**Work item**
Take the listing below and print exactly the lines starting at the line containing "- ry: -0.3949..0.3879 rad" and ending at the line containing "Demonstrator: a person", both ends included, and no others.

━━━

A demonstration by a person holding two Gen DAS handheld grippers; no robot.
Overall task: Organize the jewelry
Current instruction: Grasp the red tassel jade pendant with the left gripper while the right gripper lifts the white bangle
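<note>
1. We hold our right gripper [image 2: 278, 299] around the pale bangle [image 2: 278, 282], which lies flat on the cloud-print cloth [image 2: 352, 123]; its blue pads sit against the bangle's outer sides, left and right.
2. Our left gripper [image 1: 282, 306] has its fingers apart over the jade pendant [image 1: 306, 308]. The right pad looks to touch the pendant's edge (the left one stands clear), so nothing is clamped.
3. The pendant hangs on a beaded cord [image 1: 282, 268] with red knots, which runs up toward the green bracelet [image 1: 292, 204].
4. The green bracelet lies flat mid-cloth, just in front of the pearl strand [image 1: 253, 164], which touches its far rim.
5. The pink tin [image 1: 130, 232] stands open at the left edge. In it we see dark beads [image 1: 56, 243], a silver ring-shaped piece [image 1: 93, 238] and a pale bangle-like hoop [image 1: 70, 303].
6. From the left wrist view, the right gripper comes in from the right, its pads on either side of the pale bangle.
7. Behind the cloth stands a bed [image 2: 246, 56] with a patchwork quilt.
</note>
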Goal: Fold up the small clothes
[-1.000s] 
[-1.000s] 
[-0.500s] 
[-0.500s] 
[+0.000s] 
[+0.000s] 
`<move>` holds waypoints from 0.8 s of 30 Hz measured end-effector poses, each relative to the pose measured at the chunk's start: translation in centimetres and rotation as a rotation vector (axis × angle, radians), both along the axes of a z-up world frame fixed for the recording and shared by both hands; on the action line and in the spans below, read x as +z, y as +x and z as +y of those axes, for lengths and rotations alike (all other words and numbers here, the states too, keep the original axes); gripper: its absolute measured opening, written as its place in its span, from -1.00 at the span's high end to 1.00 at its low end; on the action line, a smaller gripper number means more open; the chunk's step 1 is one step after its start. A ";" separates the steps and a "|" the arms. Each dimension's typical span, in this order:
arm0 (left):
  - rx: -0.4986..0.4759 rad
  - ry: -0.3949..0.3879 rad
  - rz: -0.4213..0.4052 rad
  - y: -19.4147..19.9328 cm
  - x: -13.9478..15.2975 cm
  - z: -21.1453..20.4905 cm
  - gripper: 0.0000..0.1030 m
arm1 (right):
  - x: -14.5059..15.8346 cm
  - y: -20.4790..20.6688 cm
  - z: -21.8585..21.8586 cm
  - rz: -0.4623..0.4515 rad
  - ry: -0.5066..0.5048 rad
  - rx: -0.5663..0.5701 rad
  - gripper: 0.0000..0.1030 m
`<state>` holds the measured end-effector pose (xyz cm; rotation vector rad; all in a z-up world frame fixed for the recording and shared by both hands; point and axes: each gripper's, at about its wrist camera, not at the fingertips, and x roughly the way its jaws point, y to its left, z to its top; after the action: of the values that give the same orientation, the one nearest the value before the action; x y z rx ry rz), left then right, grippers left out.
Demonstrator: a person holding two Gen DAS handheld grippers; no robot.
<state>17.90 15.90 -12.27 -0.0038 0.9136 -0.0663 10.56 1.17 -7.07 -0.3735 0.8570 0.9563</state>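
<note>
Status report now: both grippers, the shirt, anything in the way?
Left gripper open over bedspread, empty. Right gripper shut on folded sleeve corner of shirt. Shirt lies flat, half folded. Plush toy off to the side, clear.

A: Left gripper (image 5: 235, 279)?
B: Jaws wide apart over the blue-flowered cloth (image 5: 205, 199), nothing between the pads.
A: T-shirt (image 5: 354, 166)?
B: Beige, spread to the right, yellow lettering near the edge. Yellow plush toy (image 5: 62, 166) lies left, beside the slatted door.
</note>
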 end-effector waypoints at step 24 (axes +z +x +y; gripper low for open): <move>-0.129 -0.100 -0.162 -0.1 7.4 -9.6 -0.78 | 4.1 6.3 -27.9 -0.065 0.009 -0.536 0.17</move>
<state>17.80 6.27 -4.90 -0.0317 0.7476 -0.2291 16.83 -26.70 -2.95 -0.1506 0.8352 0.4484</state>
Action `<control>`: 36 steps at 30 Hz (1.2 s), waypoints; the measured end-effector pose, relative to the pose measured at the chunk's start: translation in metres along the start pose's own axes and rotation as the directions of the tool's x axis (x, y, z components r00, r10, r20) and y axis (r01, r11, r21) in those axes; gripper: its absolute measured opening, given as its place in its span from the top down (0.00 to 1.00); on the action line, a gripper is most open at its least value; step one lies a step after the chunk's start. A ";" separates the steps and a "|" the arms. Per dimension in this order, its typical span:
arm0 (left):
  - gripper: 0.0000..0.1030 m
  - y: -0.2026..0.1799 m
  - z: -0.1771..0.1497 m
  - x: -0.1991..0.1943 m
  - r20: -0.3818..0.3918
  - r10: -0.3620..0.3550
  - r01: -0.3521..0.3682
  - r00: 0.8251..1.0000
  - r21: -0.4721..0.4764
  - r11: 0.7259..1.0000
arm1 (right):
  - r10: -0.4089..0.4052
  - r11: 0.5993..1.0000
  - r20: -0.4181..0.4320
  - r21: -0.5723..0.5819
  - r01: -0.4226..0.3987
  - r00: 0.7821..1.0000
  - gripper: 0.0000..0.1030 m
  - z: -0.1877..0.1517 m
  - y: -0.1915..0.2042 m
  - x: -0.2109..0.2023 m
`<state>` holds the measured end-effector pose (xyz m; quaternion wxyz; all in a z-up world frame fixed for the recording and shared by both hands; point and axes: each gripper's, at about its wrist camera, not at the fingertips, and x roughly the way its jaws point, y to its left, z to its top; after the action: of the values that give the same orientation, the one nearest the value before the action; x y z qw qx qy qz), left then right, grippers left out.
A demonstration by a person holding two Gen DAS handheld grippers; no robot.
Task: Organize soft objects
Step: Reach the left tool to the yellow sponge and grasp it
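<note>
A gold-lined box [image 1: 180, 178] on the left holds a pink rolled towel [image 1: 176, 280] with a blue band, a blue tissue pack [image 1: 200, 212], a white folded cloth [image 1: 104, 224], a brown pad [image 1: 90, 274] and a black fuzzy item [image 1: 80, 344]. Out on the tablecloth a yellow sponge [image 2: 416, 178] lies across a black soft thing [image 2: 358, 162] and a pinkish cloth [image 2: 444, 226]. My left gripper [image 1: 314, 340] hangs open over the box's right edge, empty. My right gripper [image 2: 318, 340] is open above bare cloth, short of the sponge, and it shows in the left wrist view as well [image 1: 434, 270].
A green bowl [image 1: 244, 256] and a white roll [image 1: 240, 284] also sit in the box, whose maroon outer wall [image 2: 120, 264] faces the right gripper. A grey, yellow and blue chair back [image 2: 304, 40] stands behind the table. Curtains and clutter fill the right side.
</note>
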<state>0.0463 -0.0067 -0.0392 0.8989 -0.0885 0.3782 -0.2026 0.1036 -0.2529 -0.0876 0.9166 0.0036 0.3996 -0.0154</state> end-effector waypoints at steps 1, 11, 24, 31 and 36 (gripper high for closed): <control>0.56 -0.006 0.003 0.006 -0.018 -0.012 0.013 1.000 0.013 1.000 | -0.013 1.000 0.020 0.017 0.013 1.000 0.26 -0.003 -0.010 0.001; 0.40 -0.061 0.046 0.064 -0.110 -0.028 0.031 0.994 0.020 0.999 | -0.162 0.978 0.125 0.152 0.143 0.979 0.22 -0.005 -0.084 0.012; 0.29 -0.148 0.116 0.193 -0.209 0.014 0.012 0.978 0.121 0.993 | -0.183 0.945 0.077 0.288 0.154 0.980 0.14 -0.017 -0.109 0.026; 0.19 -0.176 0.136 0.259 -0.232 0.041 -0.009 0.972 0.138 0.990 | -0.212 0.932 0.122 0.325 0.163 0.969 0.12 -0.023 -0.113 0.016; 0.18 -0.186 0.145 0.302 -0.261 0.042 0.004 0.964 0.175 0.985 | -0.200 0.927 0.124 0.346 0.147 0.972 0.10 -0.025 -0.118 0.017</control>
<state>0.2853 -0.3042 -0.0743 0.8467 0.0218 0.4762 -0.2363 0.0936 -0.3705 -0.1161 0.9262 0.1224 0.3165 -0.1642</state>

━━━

**Solution for this problem**
  - ry: -0.3949..0.3879 rad
  - rz: -0.4213..0.4052 rad
  - y: -19.4147..19.9328 cm
  - x: -13.9478..15.2975 cm
  - z: -21.1453..20.4905 cm
  - gripper: 0.0000..0.1030 m
arm1 (right):
  - x: -14.5059..15.8346 cm
  - y: -20.4790..20.6688 cm
  - z: -21.8585..21.8586 cm
  - rz: -0.4623..0.4515 rad
  - ry: -0.5066..0.5048 rad
  - rx: -0.5663..0.5701 rad
  - gripper: 0.0000..0.1030 m
`<state>` holds the measured end-effector pose (xyz cm; rotation vector rad; all in a z-up world frame fixed for the recording and shared by both hands; point and axes: each gripper's, at about its wrist camera, not at the fingertips, and x roughly the way its jaws point, y to its left, z to its top; after the action: of the values that give the same orientation, the one nearest the value before the action; x y z rx ry rz), left then right, grippers left out.
Demonstrator: a person holding two Gen DAS handheld grippers; no robot.

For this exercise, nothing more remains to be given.